Segment Open
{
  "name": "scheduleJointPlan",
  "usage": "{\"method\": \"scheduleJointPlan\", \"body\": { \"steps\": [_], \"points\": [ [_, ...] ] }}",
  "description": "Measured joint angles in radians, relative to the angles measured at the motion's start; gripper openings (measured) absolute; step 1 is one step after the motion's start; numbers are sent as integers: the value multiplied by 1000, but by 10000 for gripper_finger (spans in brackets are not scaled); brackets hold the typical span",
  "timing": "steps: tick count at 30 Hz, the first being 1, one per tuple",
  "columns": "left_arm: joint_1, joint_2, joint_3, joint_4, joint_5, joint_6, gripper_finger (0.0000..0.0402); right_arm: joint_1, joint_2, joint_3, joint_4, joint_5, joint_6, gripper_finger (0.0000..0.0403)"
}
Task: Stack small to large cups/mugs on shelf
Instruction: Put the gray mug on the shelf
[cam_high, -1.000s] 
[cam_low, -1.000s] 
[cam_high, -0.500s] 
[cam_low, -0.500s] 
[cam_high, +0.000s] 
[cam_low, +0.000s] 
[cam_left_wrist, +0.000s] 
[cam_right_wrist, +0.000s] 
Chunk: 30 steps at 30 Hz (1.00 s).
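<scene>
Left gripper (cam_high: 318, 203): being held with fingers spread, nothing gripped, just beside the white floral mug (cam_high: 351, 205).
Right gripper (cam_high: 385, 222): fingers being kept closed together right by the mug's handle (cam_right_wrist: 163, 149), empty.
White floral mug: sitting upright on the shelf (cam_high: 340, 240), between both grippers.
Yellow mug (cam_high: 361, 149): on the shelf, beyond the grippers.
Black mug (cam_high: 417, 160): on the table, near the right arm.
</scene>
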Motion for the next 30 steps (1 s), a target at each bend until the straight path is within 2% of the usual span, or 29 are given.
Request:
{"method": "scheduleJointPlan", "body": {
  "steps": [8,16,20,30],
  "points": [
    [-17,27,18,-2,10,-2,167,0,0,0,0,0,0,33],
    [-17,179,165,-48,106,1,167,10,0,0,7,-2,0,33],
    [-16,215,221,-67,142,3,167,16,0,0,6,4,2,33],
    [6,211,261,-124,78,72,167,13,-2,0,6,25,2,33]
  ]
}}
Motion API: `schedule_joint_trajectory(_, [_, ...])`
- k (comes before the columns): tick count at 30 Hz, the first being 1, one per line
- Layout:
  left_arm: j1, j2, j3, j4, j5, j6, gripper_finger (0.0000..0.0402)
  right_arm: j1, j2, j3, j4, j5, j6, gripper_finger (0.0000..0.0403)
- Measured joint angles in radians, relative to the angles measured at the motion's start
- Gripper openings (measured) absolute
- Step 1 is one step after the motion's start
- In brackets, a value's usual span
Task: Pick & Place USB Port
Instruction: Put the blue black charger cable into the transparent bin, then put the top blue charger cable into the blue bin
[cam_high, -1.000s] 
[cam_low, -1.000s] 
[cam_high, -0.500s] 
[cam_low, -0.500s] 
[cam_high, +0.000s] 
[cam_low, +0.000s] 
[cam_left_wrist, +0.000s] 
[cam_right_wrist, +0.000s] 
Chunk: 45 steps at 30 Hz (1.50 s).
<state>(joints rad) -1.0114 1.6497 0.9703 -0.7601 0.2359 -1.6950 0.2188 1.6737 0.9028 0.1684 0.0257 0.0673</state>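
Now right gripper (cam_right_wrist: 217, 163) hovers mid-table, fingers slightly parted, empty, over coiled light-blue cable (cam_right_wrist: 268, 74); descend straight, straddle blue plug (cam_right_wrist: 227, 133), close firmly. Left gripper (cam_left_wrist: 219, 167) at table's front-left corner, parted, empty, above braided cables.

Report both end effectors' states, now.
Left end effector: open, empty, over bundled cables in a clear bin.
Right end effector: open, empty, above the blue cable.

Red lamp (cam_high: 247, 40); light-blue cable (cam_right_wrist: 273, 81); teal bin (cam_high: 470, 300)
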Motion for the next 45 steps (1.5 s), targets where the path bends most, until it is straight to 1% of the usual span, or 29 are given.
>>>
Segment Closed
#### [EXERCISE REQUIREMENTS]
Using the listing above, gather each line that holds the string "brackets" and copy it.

#### [RESULT OF THIS TASK]
  "description": "Measured joint angles in radians, relative to the angles measured at the motion's start; gripper openings (measured) absolute; step 1 is one step after the motion's start; numbers are sent as integers: the value multiplied by 1000, but by 10000 for gripper_finger (spans in brackets are not scaled); brackets hold the typical span",
- In brackets, a value's usual span

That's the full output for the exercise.